__TASK STATEMENT__:
Which lines come from the start of the listing through the line holding "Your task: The"? Restate exactly those, both included, minus the pictures.

__RECORDED INFORMATION__:
● ● ● ● ● ● ●
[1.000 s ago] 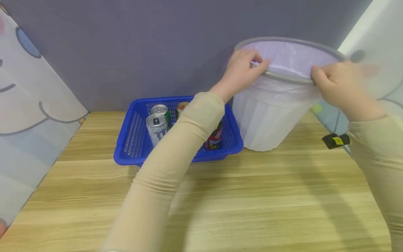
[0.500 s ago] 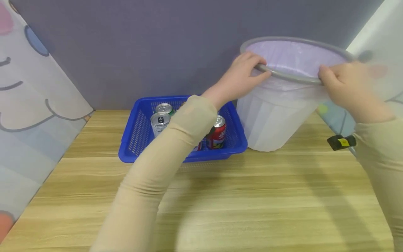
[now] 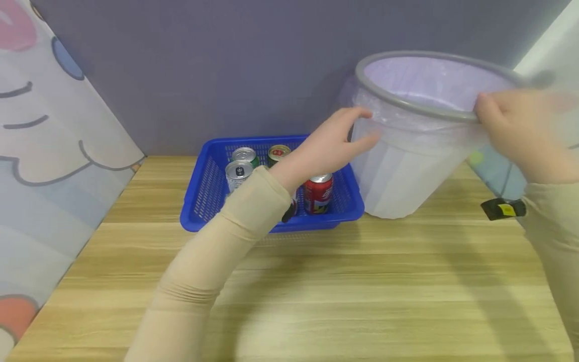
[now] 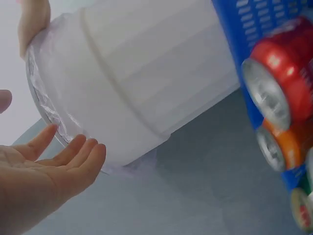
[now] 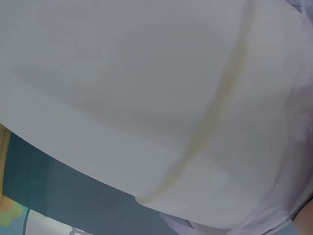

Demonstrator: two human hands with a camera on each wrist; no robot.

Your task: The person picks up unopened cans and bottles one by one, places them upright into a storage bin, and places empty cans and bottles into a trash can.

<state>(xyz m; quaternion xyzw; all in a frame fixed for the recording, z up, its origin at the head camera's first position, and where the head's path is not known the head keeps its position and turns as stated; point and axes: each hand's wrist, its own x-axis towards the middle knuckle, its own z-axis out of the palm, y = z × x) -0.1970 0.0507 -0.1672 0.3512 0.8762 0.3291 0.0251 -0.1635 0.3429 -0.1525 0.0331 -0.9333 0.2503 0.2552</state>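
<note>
A white ribbed trash bin (image 3: 393,176) with a grey rim ring (image 3: 418,108) stands at the right, lined with a thin, pale purple bag (image 3: 434,75). My right hand (image 3: 520,125) grips the rim at its near right side, the thumb over the inner edge. My left hand (image 3: 327,143) is off the rim, with thumb and fingers apart and nothing between them. It hovers beside the bin's left wall, above a blue basket (image 3: 312,224). In the left wrist view its fingers (image 4: 80,156) are loosely extended close to the liner's folded edge.
Inside the basket stand several drink cans, among them a red can (image 3: 318,195), a silver-white can (image 3: 238,173) and a gold-topped can (image 3: 278,153). My left forearm covers part of them. A grey wall (image 3: 226,65) rises behind the wooden table (image 3: 362,291).
My left hand has let go of the bin's rim and moved down and left. My right hand keeps its hold on the rim. The view has shifted slightly left.
</note>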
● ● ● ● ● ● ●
__ANSWER TO THIS TASK__:
[1.000 s ago] 
[0.500 s ago] 
[now] 
[now] 
[now] 

Demonstrator: two human hands with a camera on each wrist; no robot.

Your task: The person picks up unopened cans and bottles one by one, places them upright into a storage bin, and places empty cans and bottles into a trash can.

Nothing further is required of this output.